Halberstam attributes Frady’s career difficulties to a variety of factors: his refusal to pander to the literary marketplace (“he did not have a great commercial touch”); his turbulent personal life (“he was a world-class romantic…much given to falling in love with love and marrying a bit too often”); and his nonchalance about financial matters (“when he got a wonderful $100,000 advance for his book on Billy Graham, his first instinct was to throw an immense party”). And then there was the prose itself—lush, musical, sometimes baroque and forbidding, full of linguistic acrobatics and lengthy sentences laced with adjectives and adverbs. “His books are the opposite of a quick read,” says Gerald Howard, who edited Southerners for New American Library. “You have to enjoy the style as well as the subject.” Quite true: none of Frady’s works have the narrative engine of Capote’s In Cold Blood, Mailer’s The Executioner’s Song, or Talese’s Thy Neighbor’s Wife. Frady’s prose could be “sentimental or even incoherent,” Sherrill wrote. “But when he brings it off, ah, the hair on your neck will stand up.”

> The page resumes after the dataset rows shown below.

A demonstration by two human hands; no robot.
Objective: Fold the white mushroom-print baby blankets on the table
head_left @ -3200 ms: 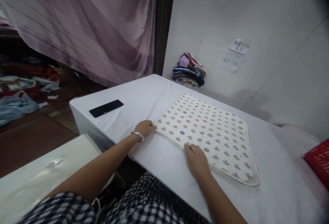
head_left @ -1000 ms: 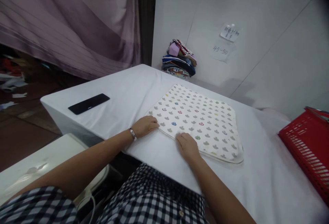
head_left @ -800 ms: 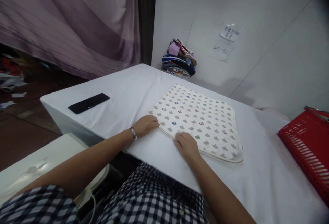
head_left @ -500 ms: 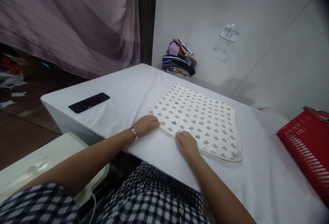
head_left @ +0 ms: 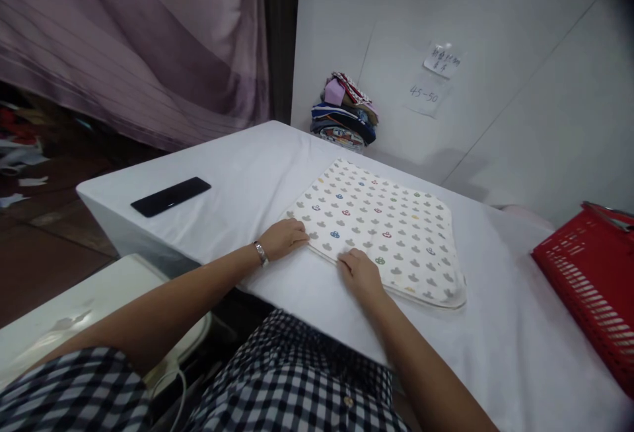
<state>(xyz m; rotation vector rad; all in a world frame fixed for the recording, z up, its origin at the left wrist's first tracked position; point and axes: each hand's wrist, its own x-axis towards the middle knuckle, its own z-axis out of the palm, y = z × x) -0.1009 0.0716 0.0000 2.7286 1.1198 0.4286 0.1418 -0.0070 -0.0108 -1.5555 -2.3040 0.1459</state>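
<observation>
A white printed cloth (head_left: pixel 406 227) lies flat on the table, in layers, with rows of grey shapes and a few blue, red, green and yellow ones. At the left part of its near edge, my left hand (head_left: pixel 283 239), with a silver watch or bracelet at the wrist, is closed on the border. My right hand (head_left: pixel 362 277) grips the same edge a little further right, thumb and fingers pinched at the rim. Both hands' fingertips are partly hidden against the fabric.
A black phone (head_left: pixel 171 197) lies on the white-covered table (head_left: pixel 232 161) at left. Folded fabrics (head_left: pixel 343 111) are stacked at the far edge by the wall. A red plastic basket (head_left: pixel 589 273) stands at right, and a white stool-like surface (head_left: pixel 99 313) is at lower left.
The whole view has shifted very slightly. Both hands stay on the near edge of the cloth, which lies as before.
</observation>
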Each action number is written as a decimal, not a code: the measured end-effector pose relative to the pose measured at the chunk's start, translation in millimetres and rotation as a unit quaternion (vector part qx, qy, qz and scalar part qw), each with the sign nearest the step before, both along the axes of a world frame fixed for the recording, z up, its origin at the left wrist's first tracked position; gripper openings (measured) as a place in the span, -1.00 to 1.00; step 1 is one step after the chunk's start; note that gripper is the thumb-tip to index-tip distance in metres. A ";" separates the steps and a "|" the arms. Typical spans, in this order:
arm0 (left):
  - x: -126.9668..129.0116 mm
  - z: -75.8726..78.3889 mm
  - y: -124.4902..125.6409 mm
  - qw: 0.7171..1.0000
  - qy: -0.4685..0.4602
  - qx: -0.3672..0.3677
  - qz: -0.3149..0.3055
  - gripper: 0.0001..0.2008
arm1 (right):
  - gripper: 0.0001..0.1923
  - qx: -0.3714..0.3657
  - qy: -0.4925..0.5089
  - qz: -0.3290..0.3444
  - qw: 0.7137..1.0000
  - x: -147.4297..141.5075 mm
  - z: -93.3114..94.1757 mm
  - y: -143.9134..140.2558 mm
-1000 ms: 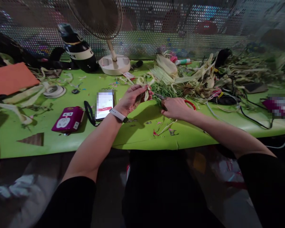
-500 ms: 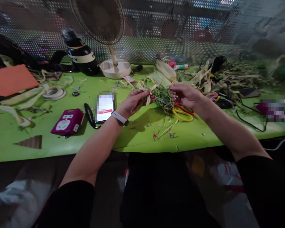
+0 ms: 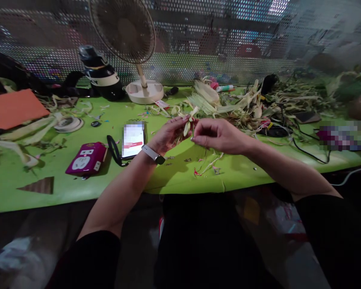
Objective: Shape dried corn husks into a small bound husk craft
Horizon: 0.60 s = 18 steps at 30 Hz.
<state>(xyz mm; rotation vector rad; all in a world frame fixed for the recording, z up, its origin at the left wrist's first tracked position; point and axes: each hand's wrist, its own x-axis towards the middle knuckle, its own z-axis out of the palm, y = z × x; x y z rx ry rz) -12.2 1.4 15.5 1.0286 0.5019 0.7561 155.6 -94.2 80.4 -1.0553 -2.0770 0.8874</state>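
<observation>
Head view, and both hands are out over the green tabletop point(image 3: 180, 178). The left hand point(image 3: 168, 134) is curled in, fingers and thumb pinching a pale strip of corn husk point(image 3: 187, 128) that pokes up past the fingertips. The right hand point(image 3: 221, 136) is right beside it, loosely bent with thumb and index finger close together; can't tell if there's anything thin between them or if it's touching the husk.

As for how far along this is, I'd call it mid-job. There's 1 piece in hand, worked on up in the air, and nothing near the hands looks finished to me. Snipped bits point(image 3: 215, 170) on the table make me think some trimming is done. Plenty of material is lying around too: a big loose husk pile point(image 3: 209, 96) just behind the hands and more strips point(image 3: 28, 132) over on the left. No way to count what's left, honestly.
</observation>
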 end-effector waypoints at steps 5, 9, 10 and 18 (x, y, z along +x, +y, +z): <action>-6.7 17.0 1.7 1.000 -0.001 0.001 0.028 -0.92 | -0.75 0.057 -0.193 -0.126 0.971 45.9 -10.6 -11.2; -15.2 27.2 5.7 0.998 0.001 -0.015 0.067 -0.89 | -0.70 -0.018 -0.433 -0.228 0.872 99.3 -39.0 -8.3; -16.6 28.5 6.8 0.997 0.006 -0.018 0.071 -0.89 | -0.69 -0.033 -0.468 -0.217 0.856 105.5 -46.2 -6.8; -20.9 26.1 15.5 0.996 0.007 -0.031 0.084 -0.82 | -0.65 -0.119 -0.540 -0.147 0.821 94.0 -48.6 24.2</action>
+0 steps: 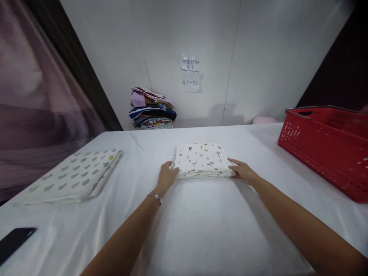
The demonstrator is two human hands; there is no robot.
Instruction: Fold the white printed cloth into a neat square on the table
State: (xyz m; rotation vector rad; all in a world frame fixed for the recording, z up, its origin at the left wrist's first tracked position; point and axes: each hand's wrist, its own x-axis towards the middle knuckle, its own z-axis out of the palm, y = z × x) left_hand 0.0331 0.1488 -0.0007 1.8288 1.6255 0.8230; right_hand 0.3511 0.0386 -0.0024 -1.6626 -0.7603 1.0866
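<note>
Obs., head view. Folded printed cloth (202, 160) lies flat at mid worktop (201, 222), squared into a compact rectangle, several layers visible along the near edge. Left hand (167, 176) sits at its near-left corner, fingers curled against the edge; right hand (243, 170) at near-right corner, fingers laid flat along the side. Neither hand closed around the cloth: both pressed to its sides, partly open. Thin bracelet (155, 196) on left wrist.

Progress (judgement): folding of this piece looks done or nearly so, edges aligned, no loose flap seen. Hands appear to be squaring or about to lift it. What's left: prob. moving it off to a pile. A second folded cloth w/ leaf print (74, 176) rests well apart at left, larger footprint, also folded. Red basket (324, 149) at right edge; contents not visible from this angle.

Surface: worktop covered w/ white sheet, a few soft creases, otherwise smooth. Dark flat object, poss. a phone (15, 239), at near-left corner.

Room: pale panel wall behind; two paper notes (190, 73) stuck on it, lower one reads "45-50". Stack of mixed coloured folded textiles (152, 109) at the wall, beyond the worktop's far edge. Pinkish sheer curtain (34, 99) at left; dark area at right.
</note>
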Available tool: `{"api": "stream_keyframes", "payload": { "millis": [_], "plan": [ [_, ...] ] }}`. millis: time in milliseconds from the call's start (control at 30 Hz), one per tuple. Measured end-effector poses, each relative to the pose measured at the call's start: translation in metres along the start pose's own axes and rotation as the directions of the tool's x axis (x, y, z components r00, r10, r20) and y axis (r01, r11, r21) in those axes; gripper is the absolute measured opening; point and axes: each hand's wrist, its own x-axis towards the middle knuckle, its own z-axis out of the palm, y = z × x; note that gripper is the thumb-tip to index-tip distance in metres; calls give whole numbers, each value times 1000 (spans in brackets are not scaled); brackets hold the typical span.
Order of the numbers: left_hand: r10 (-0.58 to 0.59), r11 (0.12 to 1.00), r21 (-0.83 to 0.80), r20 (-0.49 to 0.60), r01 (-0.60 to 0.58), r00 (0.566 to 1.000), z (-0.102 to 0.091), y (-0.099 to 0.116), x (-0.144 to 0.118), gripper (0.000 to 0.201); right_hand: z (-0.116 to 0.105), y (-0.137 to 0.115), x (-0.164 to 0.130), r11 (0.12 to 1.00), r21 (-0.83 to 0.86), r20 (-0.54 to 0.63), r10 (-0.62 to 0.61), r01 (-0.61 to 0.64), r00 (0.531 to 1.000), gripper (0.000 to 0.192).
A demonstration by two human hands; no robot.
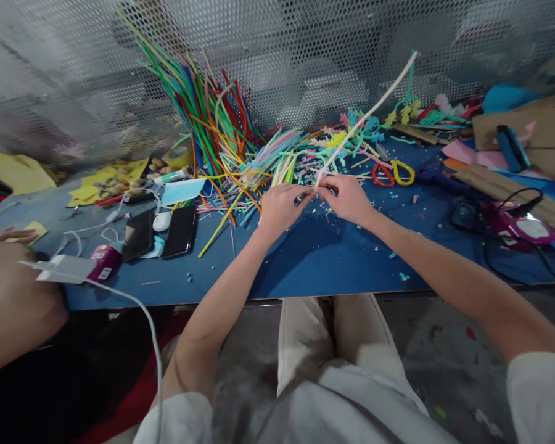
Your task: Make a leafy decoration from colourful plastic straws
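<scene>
Pinched between both hands at centre frame: the lower end of one white pipe cleaner (367, 113), whose free length rises diagonally to the upper right, past the perforated metal screen (305, 55). Left hand (281, 208) closed on the stem's end, fingertips meeting those of the right hand (346, 197), likewise closed on it; the two hands touch just above the blue tabletop (314, 259). Directly behind the hands, a loose heap of coloured pipe cleaners (222, 129), some fanned upright against the screen. Right of the hands, near them, scissors with red and yellow handles (393, 174). Far right, a purple glue gun (518, 225) with black cord. Left of centre, two dark phones (160, 233) lying side by side, a white mouse between their upper ends. Lower left edge, another person's hand (9, 259), beside a white charger block (67, 269) with trailing cable.
</scene>
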Motion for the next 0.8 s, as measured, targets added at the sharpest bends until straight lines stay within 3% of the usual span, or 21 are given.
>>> {"api": "stream_keyframes", "payload": {
  "millis": [133,300,433,633,800],
  "plan": [
    [116,979,168,-7,-113,993,-3,2,0,31,-3,-3,2,975,171,97,130,-145,987,53],
    [86,979,187,-20,-81,996,-2,2,0,35,-5,-3,3,970,182,104,144,-161,984,60],
    [96,979,188,-91,-78,991,-8,-5,1,37,-5,4,3,984,128,45,121,-126,992,55],
    [175,979,147,-232,-144,957,-22,-11,-2,26,-7,25,6,992,-100,-137,63,-77,989,38],
    [155,986,85,-152,-143,976,-16,-1,-3,34,-20,22,8,994,-101,-248,11,-38,969,33]
  ]
}}
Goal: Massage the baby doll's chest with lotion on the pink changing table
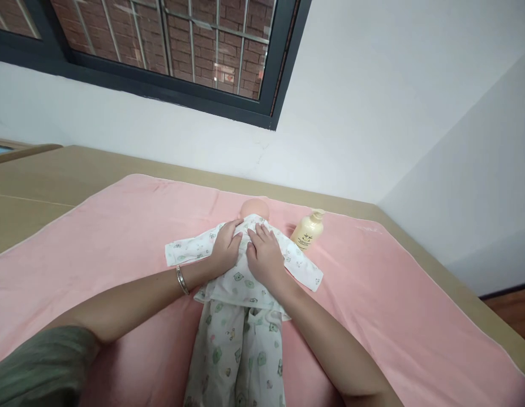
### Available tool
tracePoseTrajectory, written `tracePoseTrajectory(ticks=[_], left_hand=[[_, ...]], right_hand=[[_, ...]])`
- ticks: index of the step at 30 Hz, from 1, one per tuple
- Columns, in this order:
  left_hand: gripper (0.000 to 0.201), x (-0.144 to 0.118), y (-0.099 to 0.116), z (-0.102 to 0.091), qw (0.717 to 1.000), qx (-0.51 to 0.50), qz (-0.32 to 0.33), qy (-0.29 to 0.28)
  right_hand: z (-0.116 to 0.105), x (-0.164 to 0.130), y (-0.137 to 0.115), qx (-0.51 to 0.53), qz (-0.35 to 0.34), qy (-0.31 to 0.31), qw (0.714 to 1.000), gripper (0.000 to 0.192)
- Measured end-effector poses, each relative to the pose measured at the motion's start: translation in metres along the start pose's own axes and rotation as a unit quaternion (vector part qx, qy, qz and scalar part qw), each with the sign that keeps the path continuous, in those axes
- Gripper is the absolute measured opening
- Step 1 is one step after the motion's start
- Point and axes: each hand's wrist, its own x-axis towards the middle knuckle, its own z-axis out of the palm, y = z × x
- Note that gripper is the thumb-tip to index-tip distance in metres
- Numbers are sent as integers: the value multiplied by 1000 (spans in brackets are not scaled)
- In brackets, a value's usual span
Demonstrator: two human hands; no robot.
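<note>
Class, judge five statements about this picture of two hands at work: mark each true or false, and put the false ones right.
1. The left hand and right hand both rest on the patterned top. True.
2. A bracelet is worn on the right arm. False: the bracelet is on the left arm.
3. The pale yellow bottle is on the pink cloth. True.
4. The right hand is gripping the bottle. False: it lies on the top, apart from the bottle.
5. The trousers are plain blue. False: the trousers are white with a green print.
</note>
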Motion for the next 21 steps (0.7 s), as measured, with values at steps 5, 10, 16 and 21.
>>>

Frady moved to Los Angeles in 1987, and remained there until 2004, when he accepted a teaching position at Furman University, his alma mater in Greenville, South Carolina. He died, at sixty-four, a few weeks before he could teach his first class. I met him once, at a sparsely attended bookstore event in Manhattan in 2002, when he was on the road promoting his biography of Martin Luther King Jr. The swarthy good looks of his youth had dissipated under the weight of his illness, but his melodious southern drawl was intact, and when he read a passage about King’s slaying in Memphis, I felt the hair on my neck stand up. Afterward, I approached him with an armful of his old books. Seated at a table, wearing an elegant cream-colored suit, his bearing somewhat stiff and formal, Frady flipped through the pages, lingering over the annotations I had scrawled in the margins. When he looked up, there was a glint in his eye and a conspiratorial half-smile on his lips. He reached for a pen and inscribed each dog-eared volume: “best regards”…“vibrant regards”…“voluminous regards.” And finally: “To Scott, one of the intrepid, Marshall.”

Scott Sherman is a contributing writer at The Nation and a contributing editor at the Columbia Journalism Review.